In Umegawa’s room, the courtesan expresses gratitude to Chubei that he had come back to her directly from Edo, even before returning to House Kameya. Oen enters and informs Chubei that he can no longer sleep with Umegawa because the magnate has first claim on her body. Furious, Chubei stalks off to confront Jiemon.

Chubei tells the brothel owner that he, not the magnate, will ransom Umegawa, and gives him the 50 ryō intended for Hachi. Jiemon tells the courier that he’ll keep the 50 ryō for the time being, but that the magnate has priority and Chubei will have to come up with at least 250 additional ryō to ransom the courtesan. He tells Jiemon that he will obtain the money from his (former) father, a rich farmer.

At House Kameya, an angry Hachi complains to Myokan that he still hasn’t received his 50 ryō from Edo. She is not aware that Chubei is already back in Osaka, and is worried that he may have fallen ill somewhere. As Hachi is leaving the house, it suddenly dawns on him to look for the courier in Shinmachi. Hachi finds Chubei in the backyard of Jiemon’s brothel. Chubei asks him for two or three days to find the 50 ryō to pay him back, and reminds him that it was he, Hachi, who had first brought him through the main gate at Shinmachi. Hachi reluctantly agrees to give Chubei two to three days to come up with the money.

Chubei returns home with Hachi. The courier gives Myokan the 70 ryō for the two clients, but Myokan also demands the 50 ryō for Hachi. Chubei pretends that what is actually an empty water container is the sealed package containing the money, and Hachi goes along with this ruse. Myokan is oblivious, but the bewildered Otoku witnesses this deception. Chubei goes upstairs and opens a letter from his father replying to his request for assistance, but the letter contains platitudes, not money, crushing his hopes.

An angry member of a samurai clan, the Yonagos, confronts Myokan with the fact that an expected 300 ryō shipment from Edo has not yet arrived. Myokan apologizes and assures him that he will suffer no business loss. Shortly after the samurai leaves, a messenger appears with the 300 ryō from Edo. Myokan orders Chubei to bring this money immediately to the Yonagos.

On his way to deliver the money, accompanied by a little boy, Chokichi, from House Kameya, Chubei is unable to stop himself from going to Shinmachi instead.

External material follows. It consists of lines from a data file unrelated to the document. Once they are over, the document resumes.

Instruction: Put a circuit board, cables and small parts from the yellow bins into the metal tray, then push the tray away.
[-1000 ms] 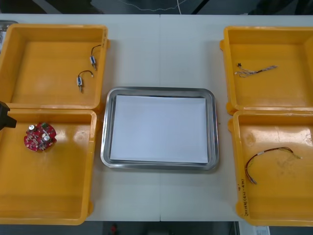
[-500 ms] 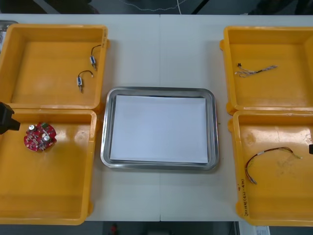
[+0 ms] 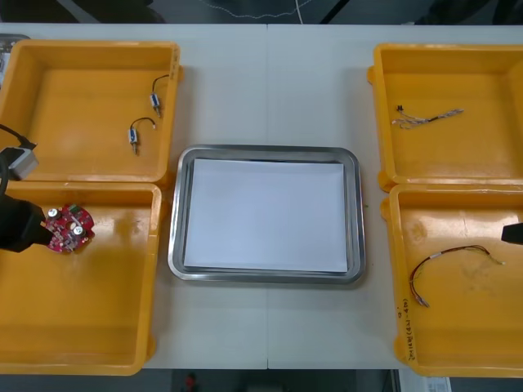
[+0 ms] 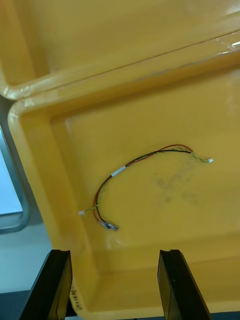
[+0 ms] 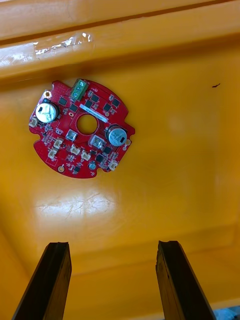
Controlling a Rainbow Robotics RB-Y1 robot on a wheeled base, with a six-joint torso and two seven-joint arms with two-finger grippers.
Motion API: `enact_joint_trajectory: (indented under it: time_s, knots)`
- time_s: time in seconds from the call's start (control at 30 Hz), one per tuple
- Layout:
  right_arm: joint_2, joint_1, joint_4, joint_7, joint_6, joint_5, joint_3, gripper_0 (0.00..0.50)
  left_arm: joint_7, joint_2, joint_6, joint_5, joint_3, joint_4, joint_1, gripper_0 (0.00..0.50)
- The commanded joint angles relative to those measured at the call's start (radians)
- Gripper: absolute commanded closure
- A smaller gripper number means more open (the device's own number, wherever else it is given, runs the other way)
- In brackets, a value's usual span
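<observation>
Board [image 3: 67, 229] untouched in near left bin [image 3: 155, 269]; both arms just arrived.
Within the last second the left gripper [image 5: 112, 244] has slid in from the left to just beside the board, fingers wide and empty with the board ahead of them, so a grasp looks next. The right gripper [image 4: 115, 251] has come in over the near right bin [image 3: 392, 269], fingers wide, above the cable [image 4: 145, 157]. The tray [image 3: 181, 245] holds nothing yet. Black writing [image 3: 402, 327] on that bin's rim is too small to read.
</observation>
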Motion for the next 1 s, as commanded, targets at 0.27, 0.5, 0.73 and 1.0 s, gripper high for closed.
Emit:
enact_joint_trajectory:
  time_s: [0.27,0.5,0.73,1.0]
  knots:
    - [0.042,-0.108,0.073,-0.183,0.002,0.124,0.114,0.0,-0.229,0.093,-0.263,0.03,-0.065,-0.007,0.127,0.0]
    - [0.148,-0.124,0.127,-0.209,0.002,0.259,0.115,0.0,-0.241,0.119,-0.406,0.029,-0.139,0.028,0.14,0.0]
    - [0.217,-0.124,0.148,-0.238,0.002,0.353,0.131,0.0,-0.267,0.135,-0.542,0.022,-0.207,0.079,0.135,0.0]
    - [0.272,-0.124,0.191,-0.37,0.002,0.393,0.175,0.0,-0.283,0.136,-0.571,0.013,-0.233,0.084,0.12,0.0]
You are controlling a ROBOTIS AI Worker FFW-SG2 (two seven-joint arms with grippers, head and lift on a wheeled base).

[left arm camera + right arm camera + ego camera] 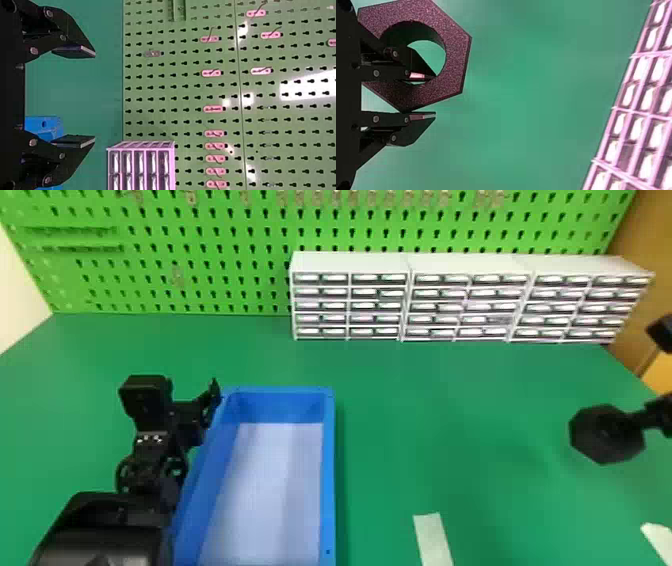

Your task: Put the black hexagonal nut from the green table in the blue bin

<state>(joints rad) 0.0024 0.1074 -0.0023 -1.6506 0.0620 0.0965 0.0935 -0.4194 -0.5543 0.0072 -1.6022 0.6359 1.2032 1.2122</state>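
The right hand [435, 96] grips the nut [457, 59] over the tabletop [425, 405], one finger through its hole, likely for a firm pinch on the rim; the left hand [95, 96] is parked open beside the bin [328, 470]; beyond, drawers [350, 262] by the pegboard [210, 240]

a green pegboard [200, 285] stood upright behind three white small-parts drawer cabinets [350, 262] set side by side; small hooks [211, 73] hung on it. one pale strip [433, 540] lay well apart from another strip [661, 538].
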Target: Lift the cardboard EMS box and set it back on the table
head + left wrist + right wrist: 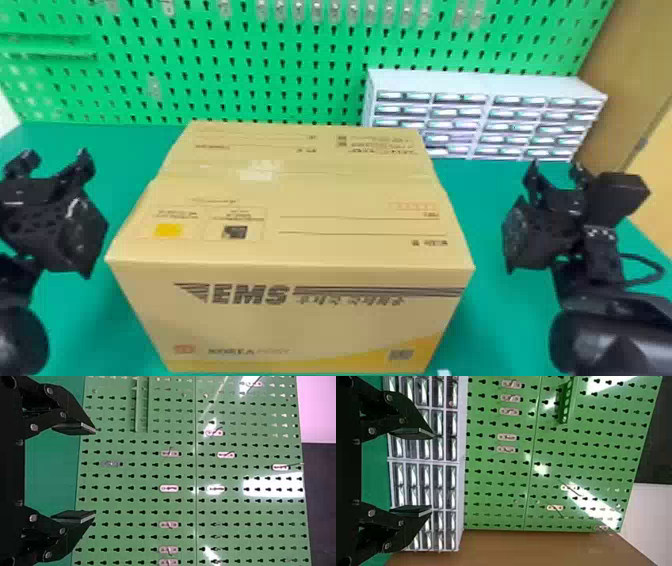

He gives Chokichi some coins to buy noodles and proceeds alone to the brothel.

The magnate arrives at the brothel first, preparing to celebrate his nuptials that night with Umegawa. He gives the full 300 ryō for her ransom to Jiemon. When the latter points out that he’s already received 50 ryō from Chubei, the magnate disdainfully orders him to return Chubei’s money, adding two ryō coins of his own as “interest.”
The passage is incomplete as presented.